## TASK:
Return every line from the records below that has the word "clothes".

==== RECORDS FOR THE EXERCISE ====

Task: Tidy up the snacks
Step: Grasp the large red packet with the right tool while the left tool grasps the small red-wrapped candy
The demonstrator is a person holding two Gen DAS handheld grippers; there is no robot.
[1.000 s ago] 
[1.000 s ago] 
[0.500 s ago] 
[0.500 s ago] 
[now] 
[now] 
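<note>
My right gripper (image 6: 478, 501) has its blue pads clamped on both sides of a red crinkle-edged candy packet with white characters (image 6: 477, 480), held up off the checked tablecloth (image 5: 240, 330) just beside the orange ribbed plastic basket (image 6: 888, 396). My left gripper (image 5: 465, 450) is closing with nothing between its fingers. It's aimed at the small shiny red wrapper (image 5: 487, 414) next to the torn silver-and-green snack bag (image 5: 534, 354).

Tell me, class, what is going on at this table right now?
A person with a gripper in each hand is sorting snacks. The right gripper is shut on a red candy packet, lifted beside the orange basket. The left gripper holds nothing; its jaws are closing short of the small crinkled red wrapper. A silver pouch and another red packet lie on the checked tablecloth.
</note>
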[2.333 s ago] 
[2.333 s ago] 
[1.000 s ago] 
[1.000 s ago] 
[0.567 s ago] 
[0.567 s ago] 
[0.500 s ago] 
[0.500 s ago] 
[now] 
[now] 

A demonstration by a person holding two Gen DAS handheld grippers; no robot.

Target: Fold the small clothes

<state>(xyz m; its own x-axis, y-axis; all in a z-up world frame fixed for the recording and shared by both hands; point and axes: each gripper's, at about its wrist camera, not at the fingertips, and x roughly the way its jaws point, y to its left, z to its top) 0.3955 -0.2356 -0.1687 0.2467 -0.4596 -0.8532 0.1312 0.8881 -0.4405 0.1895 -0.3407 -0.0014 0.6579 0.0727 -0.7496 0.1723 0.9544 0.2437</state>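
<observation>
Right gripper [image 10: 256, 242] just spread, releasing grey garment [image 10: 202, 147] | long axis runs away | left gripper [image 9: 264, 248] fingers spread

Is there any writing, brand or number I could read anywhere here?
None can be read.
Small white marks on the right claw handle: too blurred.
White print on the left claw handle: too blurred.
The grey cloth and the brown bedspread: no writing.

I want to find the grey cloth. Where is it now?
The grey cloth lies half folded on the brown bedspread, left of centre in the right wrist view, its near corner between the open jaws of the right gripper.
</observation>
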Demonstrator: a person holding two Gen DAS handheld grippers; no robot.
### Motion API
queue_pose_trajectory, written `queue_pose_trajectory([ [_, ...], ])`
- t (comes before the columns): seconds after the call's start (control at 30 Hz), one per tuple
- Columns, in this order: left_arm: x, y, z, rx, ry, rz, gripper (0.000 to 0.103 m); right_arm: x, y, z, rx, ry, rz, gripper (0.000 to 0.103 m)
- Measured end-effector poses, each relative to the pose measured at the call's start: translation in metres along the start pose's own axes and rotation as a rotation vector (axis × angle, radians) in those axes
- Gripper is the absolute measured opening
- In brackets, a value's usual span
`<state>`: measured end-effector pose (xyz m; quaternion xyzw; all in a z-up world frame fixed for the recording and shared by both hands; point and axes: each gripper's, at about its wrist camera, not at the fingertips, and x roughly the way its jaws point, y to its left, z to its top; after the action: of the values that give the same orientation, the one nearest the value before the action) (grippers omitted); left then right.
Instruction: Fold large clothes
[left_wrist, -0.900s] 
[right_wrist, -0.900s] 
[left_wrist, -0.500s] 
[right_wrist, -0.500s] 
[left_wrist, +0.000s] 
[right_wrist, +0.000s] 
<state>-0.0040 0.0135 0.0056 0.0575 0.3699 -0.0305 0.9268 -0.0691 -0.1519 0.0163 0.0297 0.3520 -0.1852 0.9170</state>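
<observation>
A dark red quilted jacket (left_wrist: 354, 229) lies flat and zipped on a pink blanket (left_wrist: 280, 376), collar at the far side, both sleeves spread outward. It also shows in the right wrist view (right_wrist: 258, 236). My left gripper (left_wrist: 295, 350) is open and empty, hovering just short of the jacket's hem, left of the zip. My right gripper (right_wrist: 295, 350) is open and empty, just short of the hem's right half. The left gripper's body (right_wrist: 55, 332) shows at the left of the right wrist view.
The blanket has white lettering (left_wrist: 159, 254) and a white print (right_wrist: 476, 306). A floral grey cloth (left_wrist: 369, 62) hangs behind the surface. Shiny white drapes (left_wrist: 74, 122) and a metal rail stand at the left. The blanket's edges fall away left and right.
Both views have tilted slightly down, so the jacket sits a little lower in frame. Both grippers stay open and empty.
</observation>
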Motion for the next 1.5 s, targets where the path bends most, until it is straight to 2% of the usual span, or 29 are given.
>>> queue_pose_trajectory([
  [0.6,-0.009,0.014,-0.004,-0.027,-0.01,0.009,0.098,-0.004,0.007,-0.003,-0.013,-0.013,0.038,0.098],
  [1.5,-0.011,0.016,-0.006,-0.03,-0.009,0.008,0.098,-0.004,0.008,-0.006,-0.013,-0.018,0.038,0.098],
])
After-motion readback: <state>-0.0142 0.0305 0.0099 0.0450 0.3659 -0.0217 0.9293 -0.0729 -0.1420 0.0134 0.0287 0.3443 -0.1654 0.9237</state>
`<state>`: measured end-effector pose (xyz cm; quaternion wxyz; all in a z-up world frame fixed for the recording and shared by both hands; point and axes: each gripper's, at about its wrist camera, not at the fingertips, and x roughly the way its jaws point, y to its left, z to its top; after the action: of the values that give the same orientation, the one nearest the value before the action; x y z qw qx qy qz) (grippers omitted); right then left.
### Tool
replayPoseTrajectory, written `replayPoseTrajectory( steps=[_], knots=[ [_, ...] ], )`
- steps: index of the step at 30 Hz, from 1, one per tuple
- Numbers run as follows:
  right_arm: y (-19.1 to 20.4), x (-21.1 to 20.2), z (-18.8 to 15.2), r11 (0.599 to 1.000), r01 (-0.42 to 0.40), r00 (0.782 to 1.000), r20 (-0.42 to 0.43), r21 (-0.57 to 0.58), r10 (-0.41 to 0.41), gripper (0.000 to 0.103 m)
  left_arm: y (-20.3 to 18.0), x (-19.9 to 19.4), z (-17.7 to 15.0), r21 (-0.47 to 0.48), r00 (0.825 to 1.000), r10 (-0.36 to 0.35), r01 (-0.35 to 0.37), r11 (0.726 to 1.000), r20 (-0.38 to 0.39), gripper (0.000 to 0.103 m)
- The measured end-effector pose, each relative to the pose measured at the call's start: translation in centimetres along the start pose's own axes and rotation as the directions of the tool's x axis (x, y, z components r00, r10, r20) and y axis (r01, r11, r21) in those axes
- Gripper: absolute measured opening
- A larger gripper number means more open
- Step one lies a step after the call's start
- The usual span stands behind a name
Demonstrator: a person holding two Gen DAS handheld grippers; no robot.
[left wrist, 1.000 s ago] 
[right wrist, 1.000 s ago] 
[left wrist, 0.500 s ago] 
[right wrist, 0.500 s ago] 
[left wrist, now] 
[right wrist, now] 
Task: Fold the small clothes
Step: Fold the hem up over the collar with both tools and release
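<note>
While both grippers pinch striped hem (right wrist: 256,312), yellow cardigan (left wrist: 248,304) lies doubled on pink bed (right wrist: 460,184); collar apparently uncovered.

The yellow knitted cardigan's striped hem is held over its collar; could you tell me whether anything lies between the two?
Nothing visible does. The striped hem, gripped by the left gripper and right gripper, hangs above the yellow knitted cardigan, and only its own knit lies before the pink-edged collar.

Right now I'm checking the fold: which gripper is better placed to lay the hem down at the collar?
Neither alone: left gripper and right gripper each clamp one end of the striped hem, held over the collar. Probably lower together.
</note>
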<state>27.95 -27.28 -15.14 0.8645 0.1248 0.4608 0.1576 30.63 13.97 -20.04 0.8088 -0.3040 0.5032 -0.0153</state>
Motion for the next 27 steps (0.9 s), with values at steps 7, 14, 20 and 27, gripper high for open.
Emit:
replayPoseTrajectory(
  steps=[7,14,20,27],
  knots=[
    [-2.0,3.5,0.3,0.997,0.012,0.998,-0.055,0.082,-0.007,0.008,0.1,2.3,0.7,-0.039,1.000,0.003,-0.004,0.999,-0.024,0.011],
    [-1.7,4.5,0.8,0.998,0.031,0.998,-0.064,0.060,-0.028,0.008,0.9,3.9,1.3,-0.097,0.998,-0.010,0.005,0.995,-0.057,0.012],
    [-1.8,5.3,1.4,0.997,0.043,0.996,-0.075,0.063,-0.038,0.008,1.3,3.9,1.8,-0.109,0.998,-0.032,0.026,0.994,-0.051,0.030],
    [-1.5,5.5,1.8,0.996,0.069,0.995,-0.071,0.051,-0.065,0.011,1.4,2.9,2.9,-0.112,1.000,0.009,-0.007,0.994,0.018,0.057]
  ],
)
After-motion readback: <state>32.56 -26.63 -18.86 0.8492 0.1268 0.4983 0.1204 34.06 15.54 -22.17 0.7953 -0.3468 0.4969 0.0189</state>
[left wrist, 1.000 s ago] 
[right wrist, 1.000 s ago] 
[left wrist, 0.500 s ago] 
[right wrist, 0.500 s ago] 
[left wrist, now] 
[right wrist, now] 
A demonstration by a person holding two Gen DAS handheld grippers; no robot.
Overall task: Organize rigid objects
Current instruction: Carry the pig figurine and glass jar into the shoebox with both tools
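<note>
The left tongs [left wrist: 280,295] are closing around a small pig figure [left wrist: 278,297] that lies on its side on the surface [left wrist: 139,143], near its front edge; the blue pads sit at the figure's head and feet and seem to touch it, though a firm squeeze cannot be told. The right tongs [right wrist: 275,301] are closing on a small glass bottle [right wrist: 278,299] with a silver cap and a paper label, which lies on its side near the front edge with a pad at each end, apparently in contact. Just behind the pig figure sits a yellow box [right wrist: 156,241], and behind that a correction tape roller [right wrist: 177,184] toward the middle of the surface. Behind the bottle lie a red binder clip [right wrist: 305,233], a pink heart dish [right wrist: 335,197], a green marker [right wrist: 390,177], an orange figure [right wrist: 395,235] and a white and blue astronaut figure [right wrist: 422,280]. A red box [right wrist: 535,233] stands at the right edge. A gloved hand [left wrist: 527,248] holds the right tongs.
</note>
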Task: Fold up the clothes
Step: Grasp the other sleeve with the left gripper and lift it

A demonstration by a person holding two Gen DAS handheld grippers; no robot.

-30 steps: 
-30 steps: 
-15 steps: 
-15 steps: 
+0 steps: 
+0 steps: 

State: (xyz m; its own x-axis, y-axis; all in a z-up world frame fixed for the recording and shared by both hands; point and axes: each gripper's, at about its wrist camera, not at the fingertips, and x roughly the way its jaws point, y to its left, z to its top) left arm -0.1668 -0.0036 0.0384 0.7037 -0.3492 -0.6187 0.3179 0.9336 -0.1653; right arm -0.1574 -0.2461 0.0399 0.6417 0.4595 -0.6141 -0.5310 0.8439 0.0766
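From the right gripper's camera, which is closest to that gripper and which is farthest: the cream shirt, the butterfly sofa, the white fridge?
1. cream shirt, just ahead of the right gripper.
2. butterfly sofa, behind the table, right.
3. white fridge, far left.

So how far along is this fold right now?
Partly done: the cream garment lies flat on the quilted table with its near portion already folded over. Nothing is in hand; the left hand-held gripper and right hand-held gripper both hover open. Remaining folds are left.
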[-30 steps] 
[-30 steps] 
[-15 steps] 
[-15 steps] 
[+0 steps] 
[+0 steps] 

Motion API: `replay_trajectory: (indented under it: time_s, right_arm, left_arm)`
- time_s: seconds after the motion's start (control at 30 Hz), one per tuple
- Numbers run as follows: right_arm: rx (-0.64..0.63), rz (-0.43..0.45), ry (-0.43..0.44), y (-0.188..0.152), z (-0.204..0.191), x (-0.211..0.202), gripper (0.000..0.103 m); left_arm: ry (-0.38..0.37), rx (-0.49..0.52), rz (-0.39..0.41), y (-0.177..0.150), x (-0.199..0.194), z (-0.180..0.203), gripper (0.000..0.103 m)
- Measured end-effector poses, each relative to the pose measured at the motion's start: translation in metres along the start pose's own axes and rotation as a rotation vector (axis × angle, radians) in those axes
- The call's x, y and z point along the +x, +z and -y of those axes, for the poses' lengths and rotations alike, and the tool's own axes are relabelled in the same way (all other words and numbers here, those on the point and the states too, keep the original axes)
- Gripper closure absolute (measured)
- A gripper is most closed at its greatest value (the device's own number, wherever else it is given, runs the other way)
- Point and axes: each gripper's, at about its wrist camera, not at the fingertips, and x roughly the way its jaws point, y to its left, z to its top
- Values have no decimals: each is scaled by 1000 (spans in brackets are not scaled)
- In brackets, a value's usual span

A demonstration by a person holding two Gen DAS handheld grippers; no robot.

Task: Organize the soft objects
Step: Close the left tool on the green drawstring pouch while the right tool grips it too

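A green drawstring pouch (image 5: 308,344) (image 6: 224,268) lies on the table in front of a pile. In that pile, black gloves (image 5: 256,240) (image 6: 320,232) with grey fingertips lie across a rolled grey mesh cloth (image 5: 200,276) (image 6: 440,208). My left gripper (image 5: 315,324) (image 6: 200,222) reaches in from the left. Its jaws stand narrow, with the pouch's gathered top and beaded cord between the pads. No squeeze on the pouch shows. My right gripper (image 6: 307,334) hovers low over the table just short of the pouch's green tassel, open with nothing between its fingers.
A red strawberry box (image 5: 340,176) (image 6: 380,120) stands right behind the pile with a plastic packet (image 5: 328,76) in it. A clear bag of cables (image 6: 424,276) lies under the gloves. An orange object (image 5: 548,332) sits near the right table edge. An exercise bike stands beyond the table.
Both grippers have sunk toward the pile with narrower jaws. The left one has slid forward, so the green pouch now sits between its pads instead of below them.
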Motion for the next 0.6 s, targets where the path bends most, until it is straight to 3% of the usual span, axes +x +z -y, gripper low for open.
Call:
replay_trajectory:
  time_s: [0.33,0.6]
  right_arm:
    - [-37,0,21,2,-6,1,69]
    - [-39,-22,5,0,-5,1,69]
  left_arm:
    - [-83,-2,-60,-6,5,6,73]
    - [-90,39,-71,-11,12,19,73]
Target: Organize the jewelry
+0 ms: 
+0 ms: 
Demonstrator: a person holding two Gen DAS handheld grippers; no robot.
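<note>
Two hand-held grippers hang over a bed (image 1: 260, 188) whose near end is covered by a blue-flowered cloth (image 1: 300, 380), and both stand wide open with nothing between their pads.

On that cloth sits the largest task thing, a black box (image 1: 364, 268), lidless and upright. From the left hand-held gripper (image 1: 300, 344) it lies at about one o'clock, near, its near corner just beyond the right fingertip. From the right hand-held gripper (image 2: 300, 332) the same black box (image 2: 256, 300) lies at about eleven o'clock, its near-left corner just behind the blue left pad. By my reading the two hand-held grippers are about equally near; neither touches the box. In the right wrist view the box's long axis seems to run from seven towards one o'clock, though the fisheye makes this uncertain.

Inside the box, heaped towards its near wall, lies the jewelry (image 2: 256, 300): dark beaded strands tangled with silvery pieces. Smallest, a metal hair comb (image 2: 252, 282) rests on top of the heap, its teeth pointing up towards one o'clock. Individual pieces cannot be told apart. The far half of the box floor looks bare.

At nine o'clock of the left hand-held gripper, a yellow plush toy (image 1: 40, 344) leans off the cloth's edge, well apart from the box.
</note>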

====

## WRITTEN ANSWER:
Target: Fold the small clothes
Instruction: Fold large clothes
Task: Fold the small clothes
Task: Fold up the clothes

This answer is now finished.